### TASK ITEM
Repeat all of the data word for word so that only the pictures are missing from the copy.

++++ TASK INPUT

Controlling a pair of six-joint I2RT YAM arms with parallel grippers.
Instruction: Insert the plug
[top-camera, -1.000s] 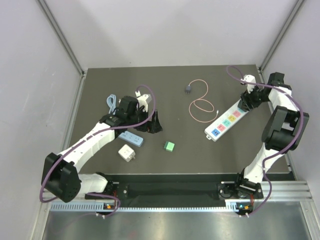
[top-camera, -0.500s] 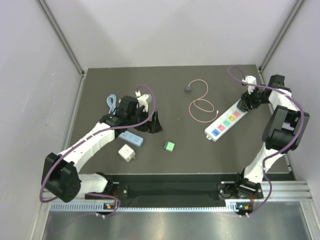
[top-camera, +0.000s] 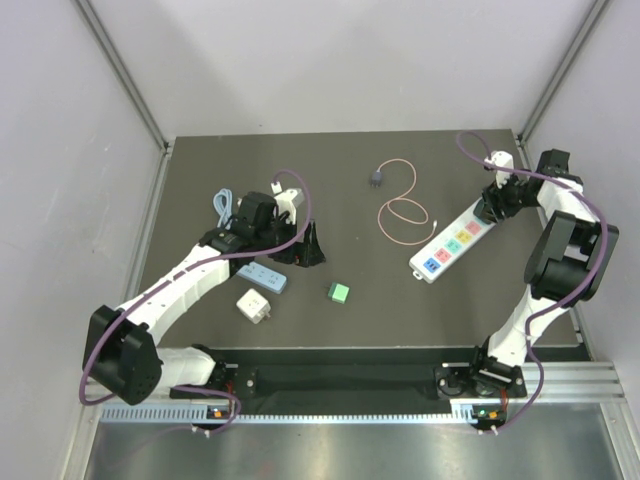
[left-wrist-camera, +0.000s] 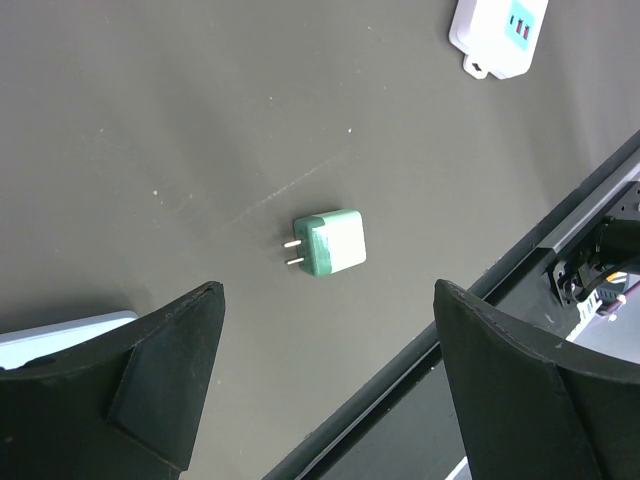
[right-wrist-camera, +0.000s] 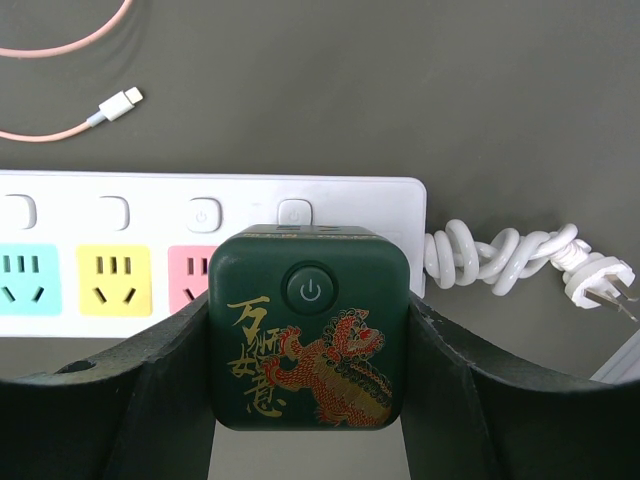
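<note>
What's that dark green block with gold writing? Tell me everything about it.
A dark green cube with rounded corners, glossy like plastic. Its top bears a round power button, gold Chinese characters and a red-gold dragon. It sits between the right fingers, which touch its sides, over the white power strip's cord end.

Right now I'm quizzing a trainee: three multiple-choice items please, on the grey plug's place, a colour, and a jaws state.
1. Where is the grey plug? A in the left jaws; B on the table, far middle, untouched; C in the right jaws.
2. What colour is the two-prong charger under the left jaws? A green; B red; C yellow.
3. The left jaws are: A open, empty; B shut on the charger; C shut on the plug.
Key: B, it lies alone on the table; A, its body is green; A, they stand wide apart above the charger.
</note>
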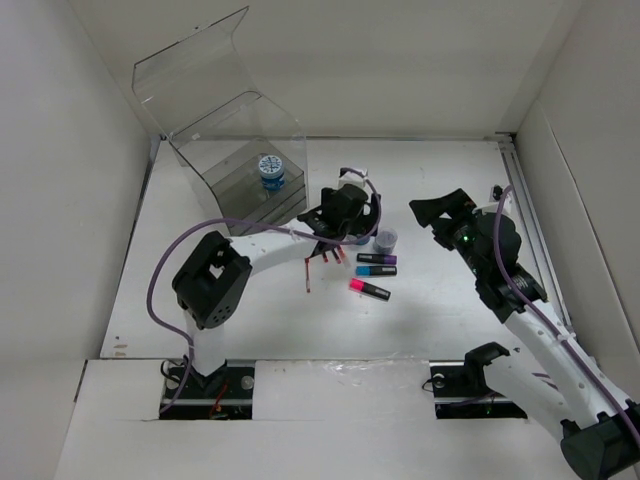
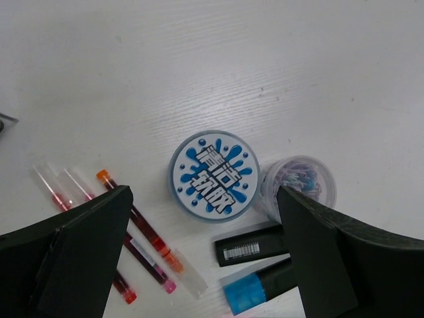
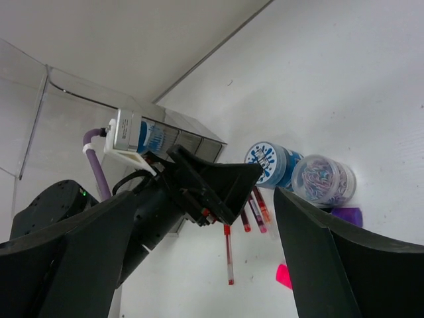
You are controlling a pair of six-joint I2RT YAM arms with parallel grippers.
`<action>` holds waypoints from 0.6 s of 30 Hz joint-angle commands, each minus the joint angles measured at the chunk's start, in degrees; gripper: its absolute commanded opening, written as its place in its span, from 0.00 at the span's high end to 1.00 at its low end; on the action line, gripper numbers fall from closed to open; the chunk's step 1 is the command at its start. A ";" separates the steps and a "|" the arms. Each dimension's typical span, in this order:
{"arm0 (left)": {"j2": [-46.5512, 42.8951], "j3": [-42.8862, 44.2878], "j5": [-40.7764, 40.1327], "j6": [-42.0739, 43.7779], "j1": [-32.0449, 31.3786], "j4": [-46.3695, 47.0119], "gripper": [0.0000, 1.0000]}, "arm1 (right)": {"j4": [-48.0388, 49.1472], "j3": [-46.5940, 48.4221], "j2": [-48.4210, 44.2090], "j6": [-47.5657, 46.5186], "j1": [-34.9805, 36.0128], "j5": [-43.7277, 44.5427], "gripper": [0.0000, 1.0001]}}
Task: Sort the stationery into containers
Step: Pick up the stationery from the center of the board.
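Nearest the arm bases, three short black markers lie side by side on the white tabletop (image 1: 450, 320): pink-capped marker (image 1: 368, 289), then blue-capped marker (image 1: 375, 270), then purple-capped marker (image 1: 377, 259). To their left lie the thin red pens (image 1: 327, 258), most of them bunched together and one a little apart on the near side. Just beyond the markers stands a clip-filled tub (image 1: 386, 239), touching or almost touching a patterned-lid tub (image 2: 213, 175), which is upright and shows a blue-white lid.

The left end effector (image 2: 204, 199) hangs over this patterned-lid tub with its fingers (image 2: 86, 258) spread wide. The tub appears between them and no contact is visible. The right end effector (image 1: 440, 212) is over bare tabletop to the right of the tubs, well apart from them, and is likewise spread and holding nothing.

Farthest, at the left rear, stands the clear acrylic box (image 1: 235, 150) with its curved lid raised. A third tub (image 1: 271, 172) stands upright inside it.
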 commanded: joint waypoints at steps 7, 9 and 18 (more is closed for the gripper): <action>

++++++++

### TASK SOLUTION
Controlling a pair of six-joint I2RT YAM arms with parallel grippers.
Instruction: Insert the plug
[top-camera, -1.000s] 
[top-camera, -0.500s] 
[top-camera, +0.000s] 
[left-wrist-camera, +0.000s] 
[right-wrist-camera, +0.000s] 
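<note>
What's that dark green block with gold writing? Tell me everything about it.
A dark green cube with rounded corners, glossy like plastic. Its top bears a round power button, gold Chinese characters and a red-gold dragon. It sits between the right fingers, which touch its sides, over the white power strip's cord end.

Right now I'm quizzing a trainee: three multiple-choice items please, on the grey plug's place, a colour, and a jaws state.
1. Where is the grey plug? A in the left jaws; B on the table, far middle, untouched; C in the right jaws.
2. What colour is the two-prong charger under the left jaws? A green; B red; C yellow.
3. The left jaws are: A open, empty; B shut on the charger; C shut on the plug.
Key: B, it lies alone on the table; A, its body is green; A, they stand wide apart above the charger.
</note>
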You are controlling a pair of six-joint I2RT YAM arms with parallel grippers.
`<action>` holds waypoints from 0.6 s of 30 Hz joint-angle commands, each minus the joint angles measured at the chunk's start, in degrees; gripper: its absolute commanded opening, written as its place in its span, from 0.00 at the span's high end to 1.00 at its low end; on the action line, gripper numbers fall from closed to open; the chunk's step 1 is the command at its start. A ";" separates the steps and a "|" the arms. Each dimension's typical span, in this order:
{"arm0 (left)": {"j2": [-46.5512, 42.8951], "j3": [-42.8862, 44.2878], "j5": [-40.7764, 40.1327], "j6": [-42.0739, 43.7779], "j1": [-32.0449, 31.3786], "j4": [-46.3695, 47.0119], "gripper": [0.0000, 1.0000]}, "arm1 (right)": {"j4": [-48.0388, 49.1472], "j3": [-46.5940, 48.4221], "j2": [-48.4210, 44.2090], "j6": [-47.5657, 46.5186], "j1": [-34.9805, 36.0128], "j5": [-43.7277, 44.5427], "gripper": [0.0000, 1.0001]}}
Task: Sort the stationery into containers
Step: Pick up the stationery from the center of the board.
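Nearest the arm bases, three short black markers lie side by side on the white tabletop (image 1: 450, 320): pink-capped marker (image 1: 368, 289), then blue-capped marker (image 1: 375, 270), then purple-capped marker (image 1: 377, 259). To their left lie the thin red pens (image 1: 327, 258), most of them bunched together and one a little apart on the near side. Just beyond the markers stands a clip-filled tub (image 1: 386, 239), touching or almost touching a patterned-lid tub (image 2: 213, 175), which is upright and shows a blue-white lid.

The left end effector (image 2: 204, 199) hangs over this patterned-lid tub with its fingers (image 2: 86, 258) spread wide. The tub appears between them and no contact is visible. The right end effector (image 1: 440, 212) is over bare tabletop to the right of the tubs, well apart from them, and is likewise spread and holding nothing.

Farthest, at the left rear, stands the clear acrylic box (image 1: 235, 150) with its curved lid raised. A third tub (image 1: 271, 172) stands upright inside it.
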 commanded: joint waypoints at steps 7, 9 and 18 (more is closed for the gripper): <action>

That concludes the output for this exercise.